§ WHAT YOU ARE ASKED TO DO:
Your answer should consist of the lines in the listing that hold "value".
========================
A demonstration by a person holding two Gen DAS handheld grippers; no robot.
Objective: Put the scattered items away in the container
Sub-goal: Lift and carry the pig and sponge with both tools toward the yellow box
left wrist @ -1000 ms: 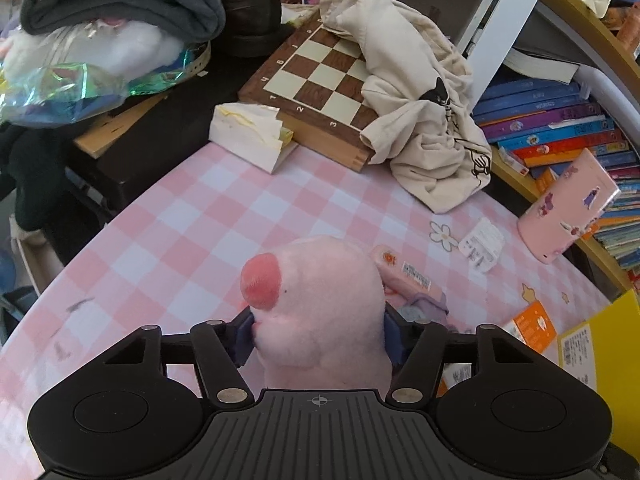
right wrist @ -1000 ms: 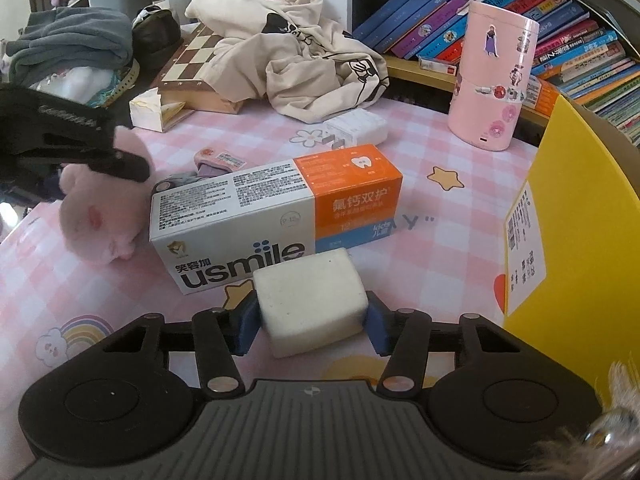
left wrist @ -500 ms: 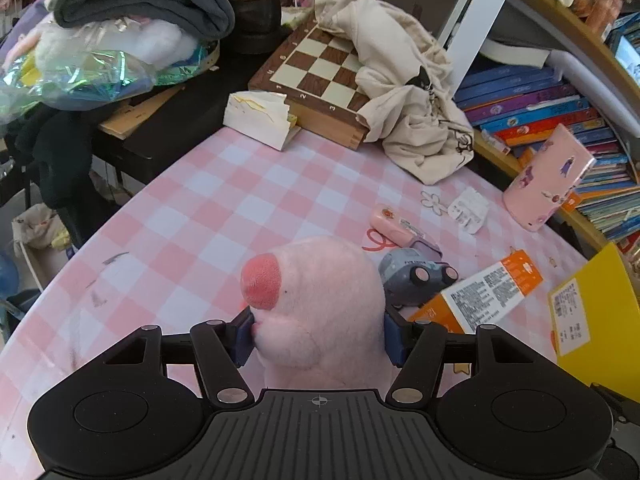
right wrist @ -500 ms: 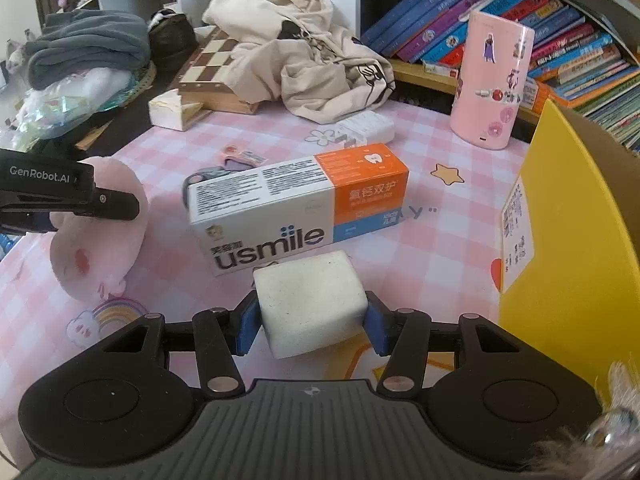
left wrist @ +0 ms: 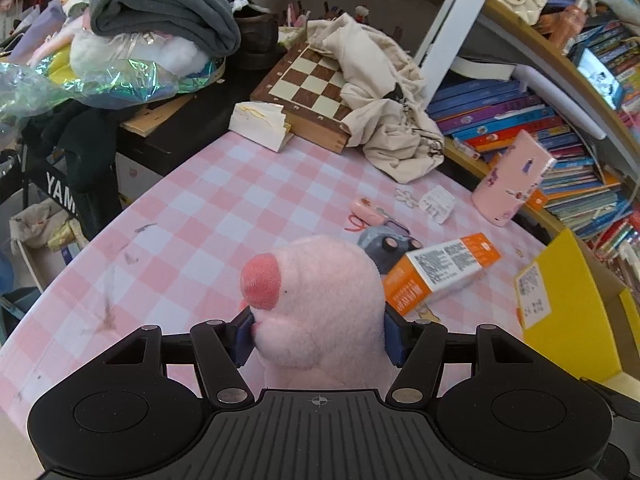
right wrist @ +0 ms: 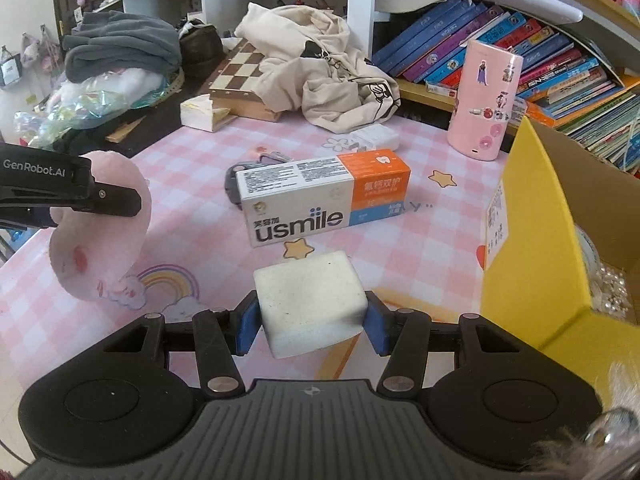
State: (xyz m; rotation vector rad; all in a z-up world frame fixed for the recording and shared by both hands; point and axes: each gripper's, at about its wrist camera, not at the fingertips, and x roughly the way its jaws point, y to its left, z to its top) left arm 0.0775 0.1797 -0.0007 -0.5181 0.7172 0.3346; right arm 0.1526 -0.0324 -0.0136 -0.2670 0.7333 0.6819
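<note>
We see a table (right wrist: 420, 240) under a pink-and-white checked cloth printed with stars and a rainbow, hemmed in by bookshelves and heaps of clothing. Near its middle lies a toothpaste box (right wrist: 324, 196) reading "usmile" in bold dark letters, its orange end carrying Chinese characters; a small grey toy car (left wrist: 384, 248) sits just behind it. At the far edge rest a wooden chessboard (left wrist: 308, 92) under a cream garment (left wrist: 384, 100), and towards the far right corner stands a pink stickered cylinder (right wrist: 486, 100). The yellow cardboard box (right wrist: 532, 240), with a white printed label on its side, stands at the right edge. Our left gripper (left wrist: 318, 334), marked "GenRobot.AI" on its side in the right wrist view, pinches a pink plush toy (left wrist: 320, 304) above the table's left part. Our right gripper (right wrist: 312, 322) squeezes a white sponge block (right wrist: 310, 300) above the near edge, just left of the yellow box.
</note>
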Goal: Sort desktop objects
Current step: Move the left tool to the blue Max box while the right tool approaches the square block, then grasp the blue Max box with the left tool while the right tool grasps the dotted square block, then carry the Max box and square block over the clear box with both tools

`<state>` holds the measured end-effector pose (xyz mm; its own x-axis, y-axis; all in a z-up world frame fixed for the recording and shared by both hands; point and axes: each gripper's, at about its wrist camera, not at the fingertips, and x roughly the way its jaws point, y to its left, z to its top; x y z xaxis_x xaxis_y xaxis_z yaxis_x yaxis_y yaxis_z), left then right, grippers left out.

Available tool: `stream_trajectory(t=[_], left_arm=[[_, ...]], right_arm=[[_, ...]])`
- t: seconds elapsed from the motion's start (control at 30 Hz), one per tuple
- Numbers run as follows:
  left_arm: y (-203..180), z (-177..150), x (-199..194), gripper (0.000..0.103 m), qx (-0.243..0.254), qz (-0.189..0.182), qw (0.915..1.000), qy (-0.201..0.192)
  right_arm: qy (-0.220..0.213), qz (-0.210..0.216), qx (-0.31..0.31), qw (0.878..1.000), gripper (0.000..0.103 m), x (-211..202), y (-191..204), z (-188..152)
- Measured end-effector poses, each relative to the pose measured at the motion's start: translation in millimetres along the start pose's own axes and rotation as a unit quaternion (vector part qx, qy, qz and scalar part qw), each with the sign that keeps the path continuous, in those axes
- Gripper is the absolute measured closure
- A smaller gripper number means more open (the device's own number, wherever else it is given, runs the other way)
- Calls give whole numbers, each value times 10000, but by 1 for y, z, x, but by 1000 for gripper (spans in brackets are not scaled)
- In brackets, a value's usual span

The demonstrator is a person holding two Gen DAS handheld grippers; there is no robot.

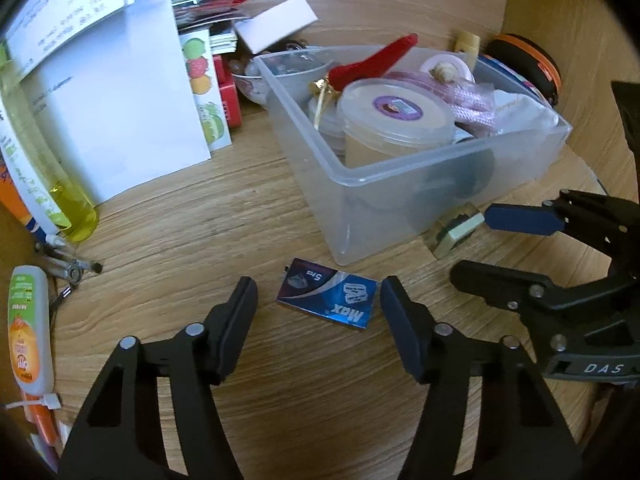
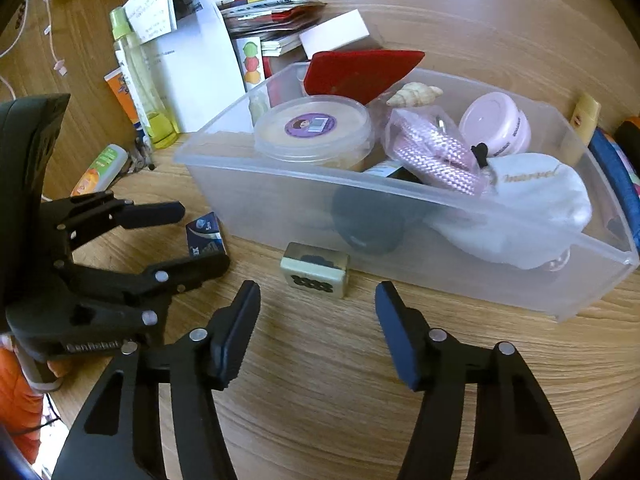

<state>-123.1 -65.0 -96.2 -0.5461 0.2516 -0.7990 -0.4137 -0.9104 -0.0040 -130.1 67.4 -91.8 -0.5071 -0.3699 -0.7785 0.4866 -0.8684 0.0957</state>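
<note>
You're working at a cluttered home desk: a wood-grain desktop [image 2: 360,400], loose papers [image 1: 120,100] and booklets [image 2: 272,8] stacked at the back, a yellow bottle [image 1: 60,184], and a translucent storage bin [image 2: 400,240] crammed with household odds and ends.

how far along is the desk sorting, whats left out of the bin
Done: the clear plastic bin already holds a round lidded tub, a pink cord, a seashell and a white pouch. In hand: nothing; the left claw is open around the blue Max packet, and the right claw is open facing the small stamp block. Left: both of those, on the desk beside the bin.
</note>
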Motion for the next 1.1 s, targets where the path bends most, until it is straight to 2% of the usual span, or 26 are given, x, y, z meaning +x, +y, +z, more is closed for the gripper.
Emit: stream_trajectory(t=[0.13,0.27,0.33,0.4,0.47,0.6,0.7,0.87,1.1], left_arm=[[1,0,1,45,-30,25,10000,-39],[3,-1,1,53,-49,41,9999,-88],[3,-1,1,55,-63,33,9999,-107],[4,-1,0,56,-102,11,9999,-120],[6,-2,-1,56,-172,65,9997,-153],[9,-3,-3,56,-303,290,9989,-198],[13,-3,-6,56,-488,287,9981,-232],[16,-6,-18,56,-690,321,9966,-316],[8,-10,-41,56,-768,636,9937,-513]], right_arm=[[24,-80,26,10000,52,6,2,1],[-50,-119,-28,9999,52,8,8,2],[-11,-106,-30,9999,56,11,10,3],[-6,-119,3,9999,67,12,9,5],[-14,-75,54,10000,70,12,8,6],[-16,-25,51,10000,71,11,7,7],[-19,-17,21,10000,71,9,9,6],[-226,88,-70,9997,71,-8,13,7],[-436,334,-80,9985,71,-30,11,8]])
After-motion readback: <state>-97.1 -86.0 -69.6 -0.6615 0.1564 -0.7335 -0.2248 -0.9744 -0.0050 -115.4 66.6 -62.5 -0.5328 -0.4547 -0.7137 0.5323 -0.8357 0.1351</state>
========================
§ RESULT OF THIS EXERCISE:
- Calls give whole numbers, each value times 10000, but by 1 for y, z, x, but by 1000 for gripper (spans in brackets are not scaled)
- In brackets, a value's usual span

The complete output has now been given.